- [SUPPLIED MATERIAL]
★ ★ ★ ★ ★ ★ ★

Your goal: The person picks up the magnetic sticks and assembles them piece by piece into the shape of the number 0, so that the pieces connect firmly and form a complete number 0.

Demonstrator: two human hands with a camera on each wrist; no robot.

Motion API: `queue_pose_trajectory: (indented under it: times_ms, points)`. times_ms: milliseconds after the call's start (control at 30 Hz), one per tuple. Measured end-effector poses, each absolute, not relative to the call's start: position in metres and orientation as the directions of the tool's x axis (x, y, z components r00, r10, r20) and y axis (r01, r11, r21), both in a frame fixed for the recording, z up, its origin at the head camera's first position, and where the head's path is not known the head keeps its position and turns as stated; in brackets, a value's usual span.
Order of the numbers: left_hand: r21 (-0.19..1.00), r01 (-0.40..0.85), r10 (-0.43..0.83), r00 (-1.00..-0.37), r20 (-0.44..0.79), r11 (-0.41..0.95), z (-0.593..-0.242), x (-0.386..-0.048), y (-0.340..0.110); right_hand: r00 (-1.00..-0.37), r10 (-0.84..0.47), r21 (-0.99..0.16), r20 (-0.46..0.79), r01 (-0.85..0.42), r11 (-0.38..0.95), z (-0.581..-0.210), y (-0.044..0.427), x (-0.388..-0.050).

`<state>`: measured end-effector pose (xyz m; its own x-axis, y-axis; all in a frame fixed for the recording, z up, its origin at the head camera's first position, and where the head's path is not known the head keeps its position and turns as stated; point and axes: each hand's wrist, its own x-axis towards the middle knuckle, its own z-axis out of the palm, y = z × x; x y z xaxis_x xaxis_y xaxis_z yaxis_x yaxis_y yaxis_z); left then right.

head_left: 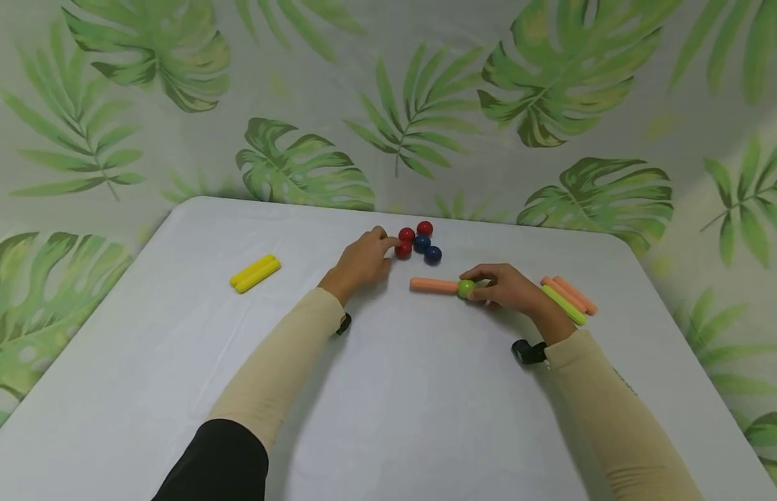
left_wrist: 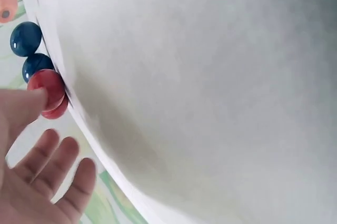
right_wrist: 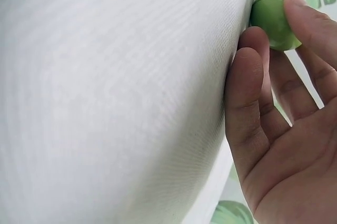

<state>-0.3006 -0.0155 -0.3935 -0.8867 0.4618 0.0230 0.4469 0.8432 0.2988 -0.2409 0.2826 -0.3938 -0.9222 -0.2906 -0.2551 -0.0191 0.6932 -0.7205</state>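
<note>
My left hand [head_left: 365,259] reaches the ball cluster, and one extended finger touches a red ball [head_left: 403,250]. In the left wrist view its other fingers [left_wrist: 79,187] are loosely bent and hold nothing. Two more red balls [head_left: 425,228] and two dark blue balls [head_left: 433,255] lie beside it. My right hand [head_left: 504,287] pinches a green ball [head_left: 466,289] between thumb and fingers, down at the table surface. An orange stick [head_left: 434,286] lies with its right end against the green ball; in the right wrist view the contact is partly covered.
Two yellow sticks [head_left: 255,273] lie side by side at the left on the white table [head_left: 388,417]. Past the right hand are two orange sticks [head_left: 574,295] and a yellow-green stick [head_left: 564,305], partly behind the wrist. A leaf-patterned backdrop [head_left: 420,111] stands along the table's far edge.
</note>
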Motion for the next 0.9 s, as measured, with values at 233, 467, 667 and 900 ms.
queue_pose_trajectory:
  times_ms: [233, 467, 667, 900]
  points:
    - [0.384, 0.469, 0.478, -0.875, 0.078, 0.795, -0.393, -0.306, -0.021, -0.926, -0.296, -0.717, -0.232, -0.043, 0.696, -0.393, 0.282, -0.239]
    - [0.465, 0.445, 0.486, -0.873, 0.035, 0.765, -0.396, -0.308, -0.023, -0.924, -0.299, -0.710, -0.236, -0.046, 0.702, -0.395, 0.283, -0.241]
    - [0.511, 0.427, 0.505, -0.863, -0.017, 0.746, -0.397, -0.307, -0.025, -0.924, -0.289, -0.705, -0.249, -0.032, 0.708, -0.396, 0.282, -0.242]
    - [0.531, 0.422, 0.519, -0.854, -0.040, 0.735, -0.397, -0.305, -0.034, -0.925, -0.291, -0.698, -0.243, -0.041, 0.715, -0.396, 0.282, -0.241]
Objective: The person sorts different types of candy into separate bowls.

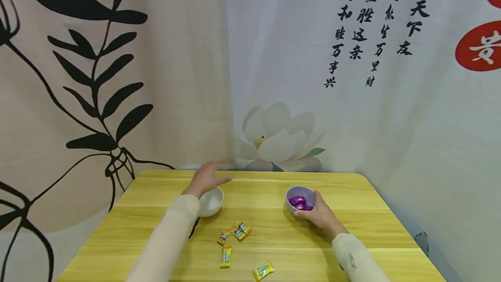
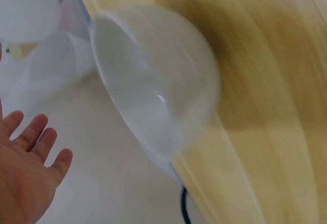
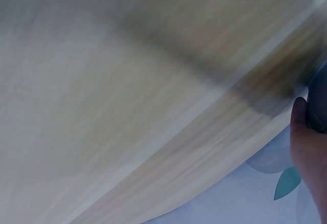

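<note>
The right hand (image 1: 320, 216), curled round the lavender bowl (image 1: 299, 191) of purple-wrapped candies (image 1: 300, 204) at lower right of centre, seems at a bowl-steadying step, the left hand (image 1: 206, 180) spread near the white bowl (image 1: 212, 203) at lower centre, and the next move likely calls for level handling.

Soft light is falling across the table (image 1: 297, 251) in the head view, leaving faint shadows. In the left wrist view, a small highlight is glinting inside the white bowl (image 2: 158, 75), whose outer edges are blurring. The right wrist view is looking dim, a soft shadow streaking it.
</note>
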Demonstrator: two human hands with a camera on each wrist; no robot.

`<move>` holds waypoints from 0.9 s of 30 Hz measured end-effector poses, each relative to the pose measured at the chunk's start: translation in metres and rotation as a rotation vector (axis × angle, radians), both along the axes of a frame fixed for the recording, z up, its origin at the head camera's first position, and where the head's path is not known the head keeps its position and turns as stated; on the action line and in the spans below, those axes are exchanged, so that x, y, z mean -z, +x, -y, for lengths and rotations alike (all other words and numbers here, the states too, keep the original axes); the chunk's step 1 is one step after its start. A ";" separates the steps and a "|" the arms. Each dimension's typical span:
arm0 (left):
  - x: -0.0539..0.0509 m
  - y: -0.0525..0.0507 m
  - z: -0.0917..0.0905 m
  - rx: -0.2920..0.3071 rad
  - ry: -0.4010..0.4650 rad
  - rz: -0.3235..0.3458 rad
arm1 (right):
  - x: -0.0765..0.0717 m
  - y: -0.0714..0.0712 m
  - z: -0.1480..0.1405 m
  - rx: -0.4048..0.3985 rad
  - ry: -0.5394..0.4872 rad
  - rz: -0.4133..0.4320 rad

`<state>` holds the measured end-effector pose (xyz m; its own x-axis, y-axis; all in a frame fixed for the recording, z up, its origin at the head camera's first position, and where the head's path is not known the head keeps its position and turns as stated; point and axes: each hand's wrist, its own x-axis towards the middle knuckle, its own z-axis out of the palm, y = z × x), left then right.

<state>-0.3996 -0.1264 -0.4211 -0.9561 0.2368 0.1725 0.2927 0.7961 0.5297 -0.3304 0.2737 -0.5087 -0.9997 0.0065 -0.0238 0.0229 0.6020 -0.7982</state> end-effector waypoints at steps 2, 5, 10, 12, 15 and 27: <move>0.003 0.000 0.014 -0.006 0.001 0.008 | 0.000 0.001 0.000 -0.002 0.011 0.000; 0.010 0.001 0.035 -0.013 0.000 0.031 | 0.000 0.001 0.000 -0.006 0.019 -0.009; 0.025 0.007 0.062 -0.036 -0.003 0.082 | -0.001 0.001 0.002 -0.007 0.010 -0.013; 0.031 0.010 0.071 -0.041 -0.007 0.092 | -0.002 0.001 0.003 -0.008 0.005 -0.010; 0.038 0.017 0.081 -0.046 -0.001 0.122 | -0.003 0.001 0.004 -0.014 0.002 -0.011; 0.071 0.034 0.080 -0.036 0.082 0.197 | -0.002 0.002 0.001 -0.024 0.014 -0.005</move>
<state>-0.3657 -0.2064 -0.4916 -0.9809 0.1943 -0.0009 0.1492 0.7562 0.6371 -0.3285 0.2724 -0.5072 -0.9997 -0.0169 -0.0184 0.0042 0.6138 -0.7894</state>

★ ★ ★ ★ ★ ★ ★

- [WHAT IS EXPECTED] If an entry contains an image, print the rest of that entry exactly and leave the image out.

- [EXERCISE ANSWER]
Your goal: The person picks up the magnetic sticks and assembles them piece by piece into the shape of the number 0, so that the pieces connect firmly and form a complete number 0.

Demonstrator: two human hands with a camera on each wrist; no robot.

Motion API: `queue_pose_trajectory: (indented under it: times_ms, points)`. times_ms: milliseconds after the call's start (control at 30 Hz), one per tuple. Measured end-effector poses, each absolute, not relative to the call's start: position in metres and orientation as the directions of the tool's x axis (x, y, z components r00, r10, r20) and y axis (r01, r11, r21), both in a frame fixed for the recording, z up, its origin at the head camera's first position, and where the head's path is not known the head keeps its position and turns as stated; in brackets, a value's usual span.
Order of the numbers: left_hand: r21 (-0.19..1.00), r01 (-0.40..0.85), r10 (-0.43..0.83), r00 (-1.00..-0.37), r20 (-0.44..0.79), r11 (-0.41..0.95), z (-0.593..-0.242), x (-0.386..-0.048), y (-0.340..0.110); right_hand: r00 (-1.00..-0.37), r10 (-0.84..0.47), r21 (-0.99..0.16), r20 (-0.46..0.79), r01 (-0.85..0.42), r11 (-0.38..0.95), z (-0.581..-0.210), y (-0.044..0.427), x (-0.388..-0.050).

`<state>`: measured end-effector pose (xyz m; its own x-axis, y-axis; all in a frame fixed for the recording, z up, its origin at the head camera's first position, and where the head's path is not known the head keeps its position and turns as stated; point and axes: each hand's wrist, its own x-axis towards the middle knuckle, its own z-axis out of the palm, y = z × x; x y z xaxis_x xaxis_y xaxis_z yaxis_x yaxis_y yaxis_z); left then right.

head_left: 
left_wrist: 
right_wrist: 

<state>-0.3006 -0.0155 -0.3935 -0.8867 0.4618 0.0230 0.4469 0.8432 0.2988 -0.2409 0.2826 -0.3938 -0.9222 -0.2906 -0.2551 -0.0191 0.6932 -0.7205</state>
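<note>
My left hand [head_left: 365,259] reaches the ball cluster, and one extended finger touches a red ball [head_left: 403,250]. In the left wrist view its other fingers [left_wrist: 79,187] are loosely bent and hold nothing. Two more red balls [head_left: 425,228] and two dark blue balls [head_left: 433,255] lie beside it. My right hand [head_left: 504,287] pinches a green ball [head_left: 466,289] between thumb and fingers, down at the table surface. An orange stick [head_left: 434,286] lies with its right end against the green ball; in the right wrist view the contact is partly covered.
Two yellow sticks [head_left: 255,273] lie side by side at the left on the white table [head_left: 388,417]. Past the right hand are two orange sticks [head_left: 574,295] and a yellow-green stick [head_left: 564,305], partly behind the wrist. A leaf-patterned backdrop [head_left: 420,111] stands along the table's far edge.
</note>
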Motion for the next 0.9 s, as measured, with values at 233, 467, 667 and 900 ms.
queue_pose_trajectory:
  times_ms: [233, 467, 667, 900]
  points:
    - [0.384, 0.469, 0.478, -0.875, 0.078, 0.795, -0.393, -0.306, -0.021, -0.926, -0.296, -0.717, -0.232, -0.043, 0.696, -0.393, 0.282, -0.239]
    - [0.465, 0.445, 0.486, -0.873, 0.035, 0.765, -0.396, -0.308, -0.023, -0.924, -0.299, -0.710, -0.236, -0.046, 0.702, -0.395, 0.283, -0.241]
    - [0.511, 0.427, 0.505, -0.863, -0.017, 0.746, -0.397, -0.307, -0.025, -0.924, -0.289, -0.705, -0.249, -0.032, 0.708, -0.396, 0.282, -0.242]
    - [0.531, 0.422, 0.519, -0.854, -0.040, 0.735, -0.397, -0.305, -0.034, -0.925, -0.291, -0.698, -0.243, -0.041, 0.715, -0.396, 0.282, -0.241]
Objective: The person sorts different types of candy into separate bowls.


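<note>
The right hand (image 1: 320, 216), curled round the lavender bowl (image 1: 299, 191) of purple-wrapped candies (image 1: 300, 204) at lower right of centre, seems at a bowl-steadying step, the left hand (image 1: 206, 180) spread near the white bowl (image 1: 212, 203) at lower centre, and the next move likely calls for level handling.

Soft light is falling across the table (image 1: 297, 251) in the head view, leaving faint shadows. In the left wrist view, a small highlight is glinting inside the white bowl (image 2: 158, 75), whose outer edges are blurring. The right wrist view is looking dim, a soft shadow streaking it.
</note>
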Demonstrator: two human hands with a camera on each wrist; no robot.

`<move>` holds waypoints from 0.9 s of 30 Hz measured end-effector poses, each relative to the pose measured at the chunk's start: translation in metres and rotation as a rotation vector (axis × angle, radians), both along the axes of a frame fixed for the recording, z up, its origin at the head camera's first position, and where the head's path is not known the head keeps its position and turns as stated; on the action line and in the spans below, those axes are exchanged, so that x, y, z mean -z, +x, -y, for lengths and rotations alike (all other words and numbers here, the states too, keep the original axes); the chunk's step 1 is one step after its start. A ";" separates the steps and a "|" the arms. Each dimension's typical span:
arm0 (left):
  - x: -0.0539..0.0509 m
  - y: -0.0525..0.0507 m
  - z: -0.0917..0.0905 m
  - rx: -0.2920..0.3071 rad
  - ry: -0.4010..0.4650 rad
  - rz: -0.3235..0.3458 rad
arm1 (right):
  - x: -0.0765..0.0717 m
  - y: -0.0714..0.0712 m
  - z: -0.1480..0.1405 m
  - rx: -0.4048..0.3985 rad
  - ry: -0.5394..0.4872 rad
  - rz: -0.4133..0.4320 rad

`<state>` holds the measured end-effector pose (xyz m; its own x-axis, y-axis; all in a frame fixed for the recording, z up, its origin at the head camera's first position, and where the head's path is not known the head keeps its position and turns as stated; point and axes: each hand's wrist, its own x-axis towards the middle knuckle, its own z-axis out of the palm, y = z × x), left then right.

<state>-0.3996 -0.1264 -0.4211 -0.9561 0.2368 0.1725 0.2927 0.7961 0.5297 -0.3304 0.2737 -0.5087 -0.9997 0.0065 -0.0238 0.0229 0.6020 -0.7982</state> end-effector waypoints at steps 2, 5, 10, 12, 15 and 27: <move>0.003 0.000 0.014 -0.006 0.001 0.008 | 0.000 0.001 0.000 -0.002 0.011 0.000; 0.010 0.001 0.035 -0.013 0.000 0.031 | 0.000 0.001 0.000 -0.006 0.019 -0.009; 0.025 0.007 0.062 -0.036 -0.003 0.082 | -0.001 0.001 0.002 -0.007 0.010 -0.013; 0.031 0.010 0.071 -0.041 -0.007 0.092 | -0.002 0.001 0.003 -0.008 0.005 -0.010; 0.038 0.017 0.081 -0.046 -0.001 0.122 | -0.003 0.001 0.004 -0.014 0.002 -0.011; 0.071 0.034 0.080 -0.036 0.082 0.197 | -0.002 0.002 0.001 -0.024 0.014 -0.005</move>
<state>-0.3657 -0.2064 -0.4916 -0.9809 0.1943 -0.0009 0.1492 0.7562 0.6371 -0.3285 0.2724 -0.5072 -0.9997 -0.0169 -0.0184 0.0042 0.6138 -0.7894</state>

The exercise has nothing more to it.